Burung-burung keluar dari mulutmu. Mengalunkan bahagia yang ada di ujung mata. Melihat pantai di hadapanmu ternyata masih ada. Meninggalkan rumah kecomang yang masih utuh tak menghilang. Lepas dari usikan lidah gelombang, maupun usilan ludah berang-berang.
Kau mengakui bahagia semakin terasa di dada. Burung-burung yang keluar dari mulutmu bahkan bernada major tentang cinta, yang bergantian dengan nada minor tentang punahnya airmata. Rumah kecomang itu dulu kau bangun ketika hari-harimu masih sering dilanda pasang. Menerjang tepian jiwa dengan semena-mena. Membuatmu mengira bahwa dunia ini dibangun dari keping-keping petaka.
Pagi ini kau membuat pernyataan bahagia secara sederhana. Dengan cara melepas burung-burung yang dulu disangkar paksa oleh waktu. Melalui mulutmu yang mulai bisa membentuk senyuman kupu-kupu. Cantik tapi tetap malu-malu.
Bahagia itu bagimu mungkin separuh dari surga. Tergelincir dari tempatnya semula. Menjatuhi atap rumahmu. Menujumu yang bahkan tak tahu apa itu sesungguhnya rindu. Sedari dulu.

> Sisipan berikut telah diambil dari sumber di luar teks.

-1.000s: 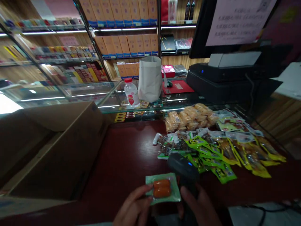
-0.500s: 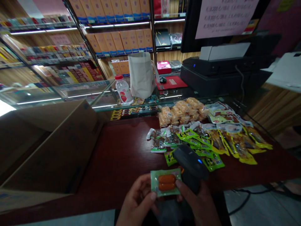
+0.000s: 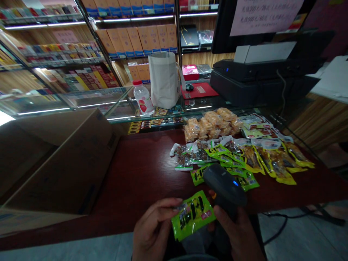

Oleh karena itu kau demikian terkejut. Burung-burung yang keluar dari mulutmu mula-mula begitu takut-takut. Menduga ini semua lelucon dari takdir. Memberinya rencana mimpi yang indahnya cuma terlampir. Dan kemudian lagi-lagi membaringkanmu pada titik nadir.
Tapi mendengar irama burung-burung yang keluar dari mulutmu. Sanggup melapisi semua udara yang bisu dengan begitu banyaknya rindu. Aku yakin itu memang irama bahagia. Karena aku pun ternyata ikut terjaga.